Le III du I du présent article prévoir que l'exigibilité de la taxe est constituée par l'encaissement du produit des abonnements et autres sommes versées par les usagers et comprises dans l'assiette de la taxe.

C. Le taux de la taxe

Le IV du I du présent article précise que le taux applicable est de 0,9 % des encaissements concernés .

Un abattement de 5 millions d'euros est toutefois appliqué de manière systématique sur l'assiette afin, notamment, de ne pas taxer des opérateurs émergents ou disposant de chiffre d'affaires très faibles (fournisseurs d'accès à Internet locaux...).

D. Le produit attendu de la taxe

D'après les informations transmises à vos rapporteurs, le produit de cette taxe serait de 379 millions d'euros en 2009 . Cette somme affectée au budget général constitue une compensation intéressante pour l'Etat qui a pris en charge, dans le cadre de la loi de finances pour 2009, une dotation budgétaire de 450 millions d'euros pour France Télévisions, au titre de la suppression de la publicité après 20 heures à partir du 5 janvier.

E. Liquidation et recouvrement de la taxe

Le V et le VI du I du présent article déterminent les principes généraux de la liquidation et du recouvrement de la taxe due au titre de l'année civile précédente et le II du présent article le régime spécial des redevables de cette taxe.

Les règles applicables à ce nouvel article 302 bis KH sont strictement les mêmes que celles prévues à l'article 302 bis KG créé par l'article 20 du présent projet de loi (voir commentaire supra).

III - L'examen par l'Assemblée nationale

L'Assemblée nationale a adopté un amendement de M. Benoist Apparu (UMP-Marne) visant à distinguer les opérateurs de renseignement téléphonique des opérateurs de télécommunications fixes et mobiles afin qu'ils ne soient pas soumis à la taxe.
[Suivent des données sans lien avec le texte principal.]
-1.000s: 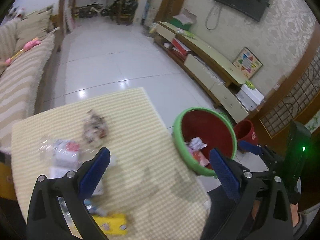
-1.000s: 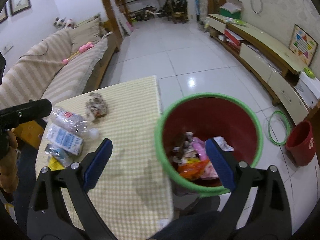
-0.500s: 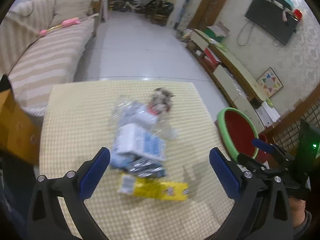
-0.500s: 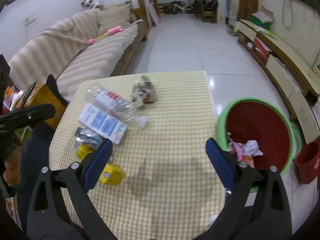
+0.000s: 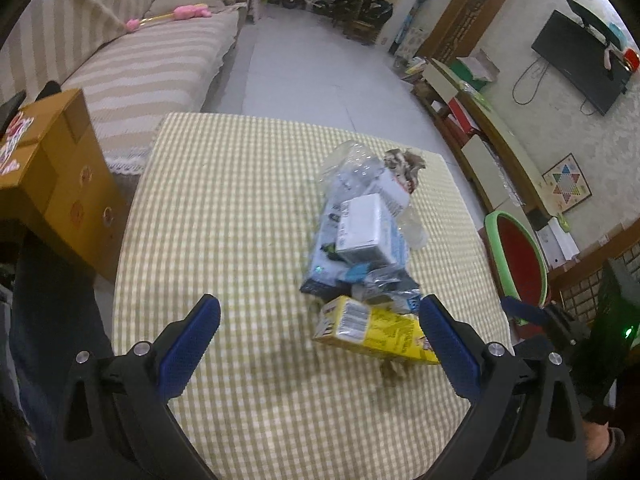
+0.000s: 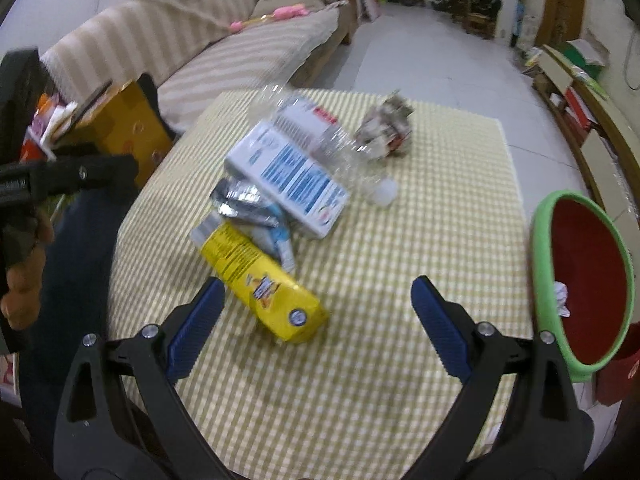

Cette disposition aurait un impact financier relativement marginal.

En raison de cet amendement et du retard dans l'entrée en vigueur de la taxe, son produit attendu serait en fait de 347 millions d'euros .

IV - La position de votre commission

Votre commission vous propose d'adopter cet article sans modification.

* 89 Les réseaux de communications électroniques correspondent à toute installation ou tout ensemble d'installations de transport ou de diffusion ainsi que, le cas échéant, les autres moyens assurant l'acheminement de communications électroniques, notamment ceux de commutation et de routage.

* 90 Les communications électroniques sont « des émissions, des transmissions, ou réceptions de signes, de signaux, d'écrits ou de sons, par voie électromagnétique ».

* 91 En revanche, les sommes versées par une entreprise d'un autre secteur pour acheter un service de communications électroniques sur le marché de gros sont visées par la taxe.